中国において「食育」への関心が高まる中、私たちは7日間の日本研修の旅に出発しました。東京から京都、大阪、さらに三重や横浜へと足を運び、学校や給食センター、テーマパーク、そして業界大会を訪問し、日本における食育の全貌を間近に体感しました。

それは単なる視察ではなく、目で観察し、舌で味わい、心で考える学びの時間でもありました。

東京:学校給食から給食センターまで
東京の公立中学校では、生徒たちが昼食を通じて「教育の延長」を実践している姿を目にしました。自ら配膳し、静かに食べ、食後はきちんと片づけを行う。給食は栄養補給にとどまらず、責任感や協働、秩序を学ぶ大切な教育の場となっていました。
その後に訪れた東京学校給食センターでは、高効率な生産ライン、厳格な食材管理、栄養士による科学的な献立作成を見学。日本の学校給食の背後にある「見えない教育力」を直感的に理解することができました。

三重:モクモクファームで体験する「生活としての食育」
三重県の食育テーマパーク「モクモクファーム」では、食育の楽しさを改めて感じました。農場や工房、体験館が整備され、子どもたちは畑で食材を収穫し、工房でパンやソーセージを作り、食に直接触れることで学びを深めます。
「遊びのような学び」を通して、食育が生活の中に根づく姿を実際に見ることができました。

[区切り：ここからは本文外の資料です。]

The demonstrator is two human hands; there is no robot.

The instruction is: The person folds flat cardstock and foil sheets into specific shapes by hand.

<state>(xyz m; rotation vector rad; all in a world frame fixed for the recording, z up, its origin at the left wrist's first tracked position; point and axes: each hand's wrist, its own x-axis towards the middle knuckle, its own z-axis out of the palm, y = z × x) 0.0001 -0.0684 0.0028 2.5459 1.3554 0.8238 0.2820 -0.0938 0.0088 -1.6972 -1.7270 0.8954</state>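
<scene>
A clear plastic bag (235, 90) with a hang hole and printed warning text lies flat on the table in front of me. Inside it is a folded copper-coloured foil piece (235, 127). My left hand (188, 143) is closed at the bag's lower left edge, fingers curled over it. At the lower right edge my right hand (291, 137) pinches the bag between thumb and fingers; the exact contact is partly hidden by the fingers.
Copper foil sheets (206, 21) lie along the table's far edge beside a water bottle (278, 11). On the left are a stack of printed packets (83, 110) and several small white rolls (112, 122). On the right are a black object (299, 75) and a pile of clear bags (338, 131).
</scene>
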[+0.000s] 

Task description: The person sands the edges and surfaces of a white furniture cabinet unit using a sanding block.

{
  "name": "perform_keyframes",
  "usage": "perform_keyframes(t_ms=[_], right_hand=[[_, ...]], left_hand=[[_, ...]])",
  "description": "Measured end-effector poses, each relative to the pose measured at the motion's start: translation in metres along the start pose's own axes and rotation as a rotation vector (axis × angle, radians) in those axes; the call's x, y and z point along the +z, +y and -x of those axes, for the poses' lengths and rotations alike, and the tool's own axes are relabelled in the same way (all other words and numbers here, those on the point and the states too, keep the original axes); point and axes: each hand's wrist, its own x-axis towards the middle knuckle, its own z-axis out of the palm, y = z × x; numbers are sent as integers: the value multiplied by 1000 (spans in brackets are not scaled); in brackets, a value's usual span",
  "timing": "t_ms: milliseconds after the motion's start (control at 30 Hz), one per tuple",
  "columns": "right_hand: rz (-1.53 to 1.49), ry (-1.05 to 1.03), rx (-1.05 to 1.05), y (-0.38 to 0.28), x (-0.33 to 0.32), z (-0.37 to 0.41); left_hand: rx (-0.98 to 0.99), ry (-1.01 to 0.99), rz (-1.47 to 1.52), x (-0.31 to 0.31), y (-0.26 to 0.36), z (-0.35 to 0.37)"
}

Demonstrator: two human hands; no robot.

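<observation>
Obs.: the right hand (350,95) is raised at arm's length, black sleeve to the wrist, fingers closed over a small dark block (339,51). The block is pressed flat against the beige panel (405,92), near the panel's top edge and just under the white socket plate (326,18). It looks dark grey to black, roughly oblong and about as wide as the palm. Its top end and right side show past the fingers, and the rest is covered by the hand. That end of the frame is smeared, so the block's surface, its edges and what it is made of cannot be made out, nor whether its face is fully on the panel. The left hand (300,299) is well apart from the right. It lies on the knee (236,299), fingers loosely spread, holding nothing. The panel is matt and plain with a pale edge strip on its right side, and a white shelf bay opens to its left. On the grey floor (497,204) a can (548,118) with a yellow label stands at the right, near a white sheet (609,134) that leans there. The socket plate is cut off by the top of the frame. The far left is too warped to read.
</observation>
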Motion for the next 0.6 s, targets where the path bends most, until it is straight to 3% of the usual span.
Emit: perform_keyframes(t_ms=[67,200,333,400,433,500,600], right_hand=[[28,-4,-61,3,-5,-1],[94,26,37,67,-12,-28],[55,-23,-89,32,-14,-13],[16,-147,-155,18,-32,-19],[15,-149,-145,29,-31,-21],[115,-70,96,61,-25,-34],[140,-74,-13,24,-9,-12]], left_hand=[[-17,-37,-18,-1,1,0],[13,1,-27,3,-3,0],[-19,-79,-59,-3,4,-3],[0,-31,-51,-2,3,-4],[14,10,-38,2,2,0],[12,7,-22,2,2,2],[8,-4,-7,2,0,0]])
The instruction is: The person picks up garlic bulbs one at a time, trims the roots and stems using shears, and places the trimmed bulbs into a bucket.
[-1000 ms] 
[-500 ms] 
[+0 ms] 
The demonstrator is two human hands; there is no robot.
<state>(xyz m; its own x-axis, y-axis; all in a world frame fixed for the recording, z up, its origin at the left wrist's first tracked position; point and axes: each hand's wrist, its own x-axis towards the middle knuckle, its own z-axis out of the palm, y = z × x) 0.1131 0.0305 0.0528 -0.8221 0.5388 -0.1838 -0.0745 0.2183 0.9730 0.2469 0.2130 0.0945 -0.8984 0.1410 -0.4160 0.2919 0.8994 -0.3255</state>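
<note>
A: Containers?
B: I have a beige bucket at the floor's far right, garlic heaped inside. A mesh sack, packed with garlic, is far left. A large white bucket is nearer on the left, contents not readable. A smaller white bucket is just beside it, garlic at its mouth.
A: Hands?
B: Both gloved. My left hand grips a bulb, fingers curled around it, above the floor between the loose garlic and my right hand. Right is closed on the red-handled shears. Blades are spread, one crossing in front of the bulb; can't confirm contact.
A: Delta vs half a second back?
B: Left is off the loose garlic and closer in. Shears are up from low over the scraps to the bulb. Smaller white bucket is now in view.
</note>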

この方法は、中国の学校における食育をより楽しく、参加型にするヒントを与えてくれました。

横浜:日清カップヌードルミュージアムで学ぶ食とイノベーション
横浜の日清カップヌードルミュージアムでは、インスタントラーメンの発明と発展の歴史をたどりました。小さなカップ麺から始まった革新が、日本の食品産業の創造力と文化的影響力を象徴しています。ここでは、食が単なる食品にとどまらず、産業や社会発展の縮図であることを学びました。

京都:伝統文化に息づく食育の哲学
京都では、地域の配餐センターを訪問しました。ここでは食材の受け入れから調理、検品、配送までの流れを間近で観察することができ、特に衛生管理の徹底と効率的な運営体制が印象的でした。
一日数千食規模の給食を安定的に供給するシステムは、日本ならではの精密さと責任感に支えられており、私たちに多くの示唆を与えてくれました。こうした経験は、中国の給食制度の改善においても大いに参考になるものです。

大阪:食育大会での思想交流
今回の研修のクライマックスは、大阪で開催された食育大会への参加でした。全国から集まった研究者、教育関係者、業界専門家が一堂に会し、経験や最新動向を共有。私たちのチームもここで貴重な情報を得ると同時に、日本の関係者との人脈を築くことができました。


結び:中国へ持ち帰る学び
「食育」とは一食の食事にとどまらず、一つの教育であり、子どもの成長を支える営みです。今回の日本研修は、私たちに新たな視野を開いてくれました。
現在、中国においても食育への関心は年々高まり、学校教育や地域社会での取り組みが広がっています。すでに関連する法制度も整備されつつあり、実践の現場では多様な試みが始まっています。
今回日本で得た先進事例や仕組みを参考にしながら、中国の教育現場や社会に適した形で食育を推進していくことが、私たちの使命だと感じています。より多くの子どもたちが日々の食卓から「成長する力」を得られるよう、今後も探究と実践を重ねてまいります。